## [What you will do]
Retype the listing exactly; omit pictures.
* * *
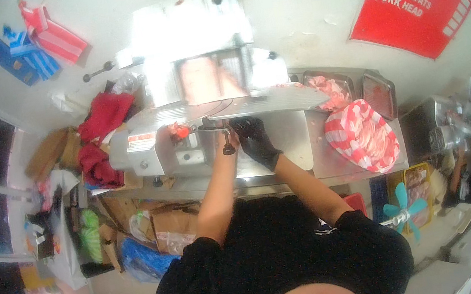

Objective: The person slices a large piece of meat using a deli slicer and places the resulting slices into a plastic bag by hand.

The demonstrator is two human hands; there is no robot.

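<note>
A stainless-steel meat-cutting machine (276, 102) stands before me, its upper part washed out by glare. My left forearm (216, 184) is bare and reaches under the front edge of the machine's metal table. The left hand is mostly hidden there, behind a black knob on a threaded rod (228, 149). Beside it, my right hand (256, 141) wears a black glove, its fingers bent up against the underside of the table edge. What either hand grips is hidden. Reddish meat scraps (177, 131) sit left of the hands. A pale pink shape (199, 79) shows above the table, blurred.
On the right lie a red-and-white bag of pale meat (373, 135), a tray of meat pieces (331, 89) and another tray (378, 93). Dark red cloth (107, 111) is heaped left. Below are cardboard boxes (174, 227) and a teal-bladed fan (403, 213). Another person (465, 185) is far right.
</note>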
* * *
## [Solution to this task]
Objective: The person slices a large piece of meat using a deli slicer and places the resulting slices into a plastic bag by hand.

The demonstrator is two human hands; there is no robot.

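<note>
A stainless-steel meat-cutting machine (276, 102) stands before me, its upper part washed out by glare. My left forearm (216, 184) is bare and reaches under the front edge of the machine's metal table. The left hand is mostly hidden there, behind a black knob on a threaded rod (228, 149). Beside it, my right hand (256, 141) wears a black glove, its fingers bent up against the underside of the table edge. What either hand grips is hidden. Reddish meat scraps (177, 131) sit left of the hands. A pale pink shape (199, 79) shows above the table, blurred.
On the right lie a red-and-white bag of pale meat (373, 135), a tray of meat pieces (331, 89) and another tray (378, 93). Dark red cloth (107, 111) is heaped left. Below are cardboard boxes (174, 227) and a teal-bladed fan (403, 213). Another person (465, 185) is far right.
</note>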

No further work remains on this exercise.